Sportsman here is a quick example of how I do business:

About 2 months ago I got a call from a client wanting to do some simple sit down interviews in front of a green screen. The client told me their budget and said in the other cities they have already worked the production company sent a 1-man-band (a cameraman who also did the audio for the shoot). 

Well, I agreed to the producers budget but I sent a full crew. The director of photography was able to concentrate on lighting and operating the camera while the sound guy concentrated on making sure the highest quality audio was captured.

Paying the full crew cost me about 75% of my profit on that job, in fact, I made FAR less than the two guys I sent on the job. 

BUT what it did do was IMPRESS the client because my guys did such a good job. That client has booked my guys to travel with him to his next locations. So now they will make far more money and I will make far more money.

We all profited because we all cared! We cared about our product and I cared about my people.

(Now I know this wouldnt work in a place like mcdonalds. a crappy burger is always a crappy burger, but I will never go into business to sell a crappy product)


----------



## Woodenhead (Jan 5, 2010)

Fortunately, the courts disagree with DanTheJu's terminology.
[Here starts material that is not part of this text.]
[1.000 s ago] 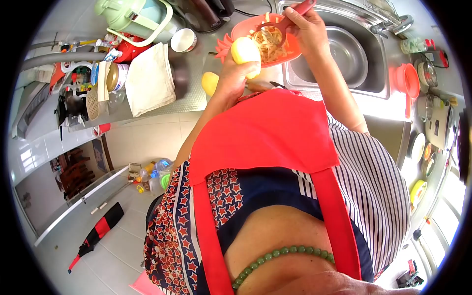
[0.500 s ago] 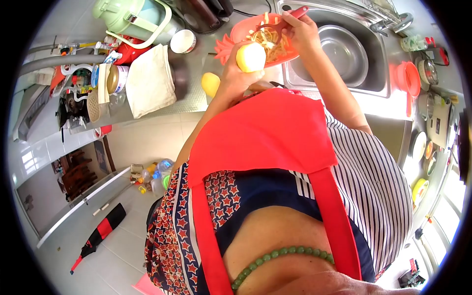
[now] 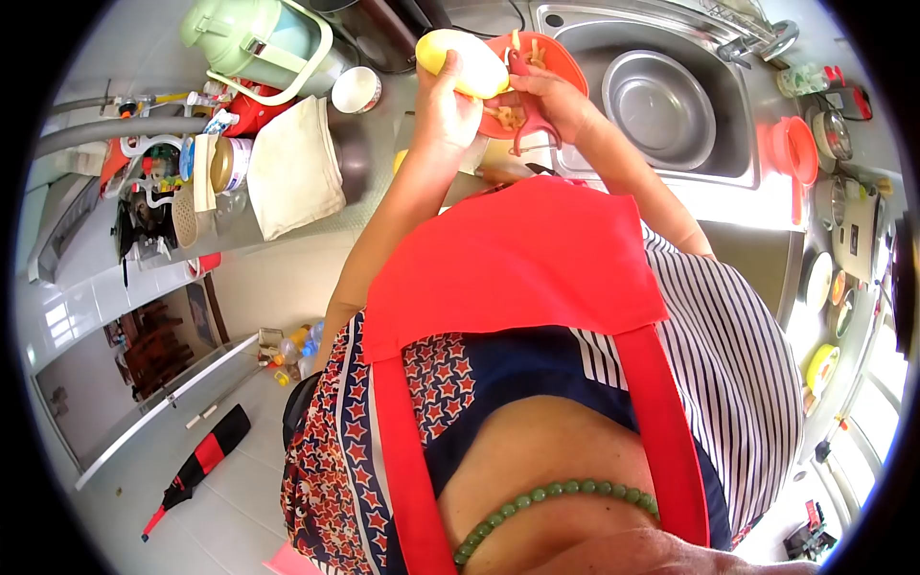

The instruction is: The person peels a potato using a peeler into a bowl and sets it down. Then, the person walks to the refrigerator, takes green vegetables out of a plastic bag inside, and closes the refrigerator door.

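Observation:
My left hand (image 3: 443, 113) is wrapped round a smooth yellow oval that looks like a peeled potato (image 3: 462, 63), held up in front of the red basin's left part. In my right hand (image 3: 561, 101) is a red peeler (image 3: 539, 123), its blade end pointing down toward me. The right fingertips are close to the potato's right end; whether they touch it I cannot tell. Behind both hands lies the red basin (image 3: 567, 63) with pale peelings (image 3: 510, 119) in it. A second yellow piece on the counter is mostly hidden by my left forearm.
Right of the basin is a steel sink (image 3: 743, 144) holding a metal bowl (image 3: 659, 110), with a faucet (image 3: 781, 43) behind. To the left are a white cup (image 3: 356, 90), a beige cloth (image 3: 292, 172) and a green thermos (image 3: 259, 38). A red container (image 3: 793, 149) stands right of the sink.
The potato has moved up and left and now lies sideways. My right hand has come down and left, the peeler swinging from over the peelings to point toward me.

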The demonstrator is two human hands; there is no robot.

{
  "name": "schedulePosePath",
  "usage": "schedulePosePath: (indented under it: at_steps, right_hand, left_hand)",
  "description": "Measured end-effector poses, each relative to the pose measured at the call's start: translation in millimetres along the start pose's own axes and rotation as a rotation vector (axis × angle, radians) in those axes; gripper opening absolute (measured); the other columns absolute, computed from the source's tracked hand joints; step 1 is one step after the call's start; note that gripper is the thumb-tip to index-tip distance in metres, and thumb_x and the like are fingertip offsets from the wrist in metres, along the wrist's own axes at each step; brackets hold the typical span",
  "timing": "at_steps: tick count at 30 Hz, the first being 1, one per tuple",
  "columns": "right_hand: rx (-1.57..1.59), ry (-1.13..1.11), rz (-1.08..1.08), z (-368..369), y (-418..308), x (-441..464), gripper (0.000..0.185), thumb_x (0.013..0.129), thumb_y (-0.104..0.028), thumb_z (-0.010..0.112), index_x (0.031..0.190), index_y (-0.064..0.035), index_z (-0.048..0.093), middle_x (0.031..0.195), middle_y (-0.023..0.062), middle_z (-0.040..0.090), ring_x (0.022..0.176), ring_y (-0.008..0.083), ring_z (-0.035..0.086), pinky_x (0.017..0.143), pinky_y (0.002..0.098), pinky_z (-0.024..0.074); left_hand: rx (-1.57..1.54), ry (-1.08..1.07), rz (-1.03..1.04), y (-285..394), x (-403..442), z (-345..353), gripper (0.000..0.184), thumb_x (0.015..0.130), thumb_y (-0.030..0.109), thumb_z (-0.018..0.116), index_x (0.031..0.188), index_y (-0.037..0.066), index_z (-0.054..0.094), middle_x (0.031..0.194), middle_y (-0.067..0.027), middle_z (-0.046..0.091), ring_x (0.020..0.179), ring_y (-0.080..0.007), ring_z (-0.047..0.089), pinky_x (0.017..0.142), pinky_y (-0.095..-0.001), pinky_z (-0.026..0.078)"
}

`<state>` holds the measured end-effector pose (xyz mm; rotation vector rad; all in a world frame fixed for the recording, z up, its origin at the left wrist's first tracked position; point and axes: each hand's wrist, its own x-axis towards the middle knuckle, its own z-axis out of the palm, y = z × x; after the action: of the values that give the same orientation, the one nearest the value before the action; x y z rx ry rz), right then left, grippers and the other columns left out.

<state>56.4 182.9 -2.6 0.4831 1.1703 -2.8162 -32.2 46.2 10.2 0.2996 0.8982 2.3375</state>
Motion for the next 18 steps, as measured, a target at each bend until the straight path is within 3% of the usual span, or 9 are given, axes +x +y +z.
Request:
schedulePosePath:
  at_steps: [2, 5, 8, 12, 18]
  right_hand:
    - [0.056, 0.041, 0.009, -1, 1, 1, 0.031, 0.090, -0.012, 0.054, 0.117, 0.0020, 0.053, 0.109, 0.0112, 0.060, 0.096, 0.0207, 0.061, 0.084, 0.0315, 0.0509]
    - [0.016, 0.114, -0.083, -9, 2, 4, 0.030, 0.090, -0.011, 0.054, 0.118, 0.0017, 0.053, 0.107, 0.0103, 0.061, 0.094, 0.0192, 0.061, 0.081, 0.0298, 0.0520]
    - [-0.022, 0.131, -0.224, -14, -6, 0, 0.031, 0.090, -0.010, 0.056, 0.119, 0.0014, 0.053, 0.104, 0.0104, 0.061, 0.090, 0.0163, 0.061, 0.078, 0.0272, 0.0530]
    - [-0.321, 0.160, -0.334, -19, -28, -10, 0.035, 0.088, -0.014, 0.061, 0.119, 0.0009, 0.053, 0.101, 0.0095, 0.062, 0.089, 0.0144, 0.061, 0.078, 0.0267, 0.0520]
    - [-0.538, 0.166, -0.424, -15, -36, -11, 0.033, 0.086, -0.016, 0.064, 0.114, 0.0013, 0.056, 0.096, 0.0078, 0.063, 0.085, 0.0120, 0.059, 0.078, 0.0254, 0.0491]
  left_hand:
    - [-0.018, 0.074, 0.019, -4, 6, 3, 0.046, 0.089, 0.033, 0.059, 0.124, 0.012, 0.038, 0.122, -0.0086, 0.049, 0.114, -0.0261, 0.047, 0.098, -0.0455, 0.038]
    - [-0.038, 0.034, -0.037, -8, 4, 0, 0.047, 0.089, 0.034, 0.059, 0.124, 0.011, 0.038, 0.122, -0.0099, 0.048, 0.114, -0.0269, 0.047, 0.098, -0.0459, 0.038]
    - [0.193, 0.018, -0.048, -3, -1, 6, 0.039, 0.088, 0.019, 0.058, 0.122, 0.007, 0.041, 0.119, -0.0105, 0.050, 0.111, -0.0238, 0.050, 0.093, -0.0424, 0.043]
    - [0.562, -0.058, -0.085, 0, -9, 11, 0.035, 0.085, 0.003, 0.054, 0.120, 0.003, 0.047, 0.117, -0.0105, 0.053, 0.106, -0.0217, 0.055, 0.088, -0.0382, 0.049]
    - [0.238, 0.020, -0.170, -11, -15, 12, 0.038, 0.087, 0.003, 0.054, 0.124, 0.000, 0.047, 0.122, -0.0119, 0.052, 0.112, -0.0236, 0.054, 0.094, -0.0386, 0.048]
Don't take it personally when I consider the court's take on the matter over some random on the internet.


----------



## DanTheJu (Mar 3, 2007)

Woodenhead said:


> Fortunately, the courts disagree with DanTheJu's terminology.
> 
> Don't take it personally when I consider the court's take on the matter over some random on the internet.


I have explained this already. The court calls it Copyright infringement. And that is what it is legally called. What is copyright infringement? The theft of intellectual property.

Why does it have different terminology? Because IP is not something you can touch, it is not a physical product. So it is treated VASTLY different. As it should be.

Just because it has a different legal term doest mean its not theft! IT IS. IT JUST SIMPLY IS, the theft is just called copyright infringement! And if that term makes you feel better about stealing, then you are only fooling yourself!

I have defended a copyright in court before, I am intimately familiar with copyrights!


----------



## Woodenhead (Jan 5, 2010)

If you have a legit point that comes remotely close to trumping mine, I'll post something different.

_In copyright law, infringement does not refer to theft of physical objects that take away the owner's possession, but an instance where a person exercises one of the exclusive rights of the copyright holder without authorization._ ~ Dowling v. United States | https://www.techdirt.com/articles/2...acy-theft-stealing-during-hotfile-trial.shtml



I'll also add that I live in a country where what I do isn't illegal.


----------



## DanTheJu (Mar 3, 2007)

Woodenhead said:


> If you have a legit point that comes remotely close to trumping mine, I'll post something different.
> 
> 
> I'll also add that I live in a country where what I do isn't illegal.


But you havent made a point other than the crime is known as Copyright Infringement. That is true, I dont debate that or try to trump it. Just define it. And it is defined as the theft, or unauthorized use or distribution of copyrighted material. Pretty simple. Its a broad term!


----------



## Woodenhead (Jan 5, 2010)

If you have a legit point that comes remotely close to trumping mine, I'll post something different.


----------



## Sportsman 2.0 (Jul 10, 2012)

DanTheJu said:


> Sportsman here is a quick example of how I do business:
> 
> About 2 months ago I got a call from a client wanting to do some simple sit down interviews in front of a green screen. The client told me their budget and said in the other cities they have already worked the production company sent a 1-man-band (a cameraman who also did the audio for the shoot).
> 
> ...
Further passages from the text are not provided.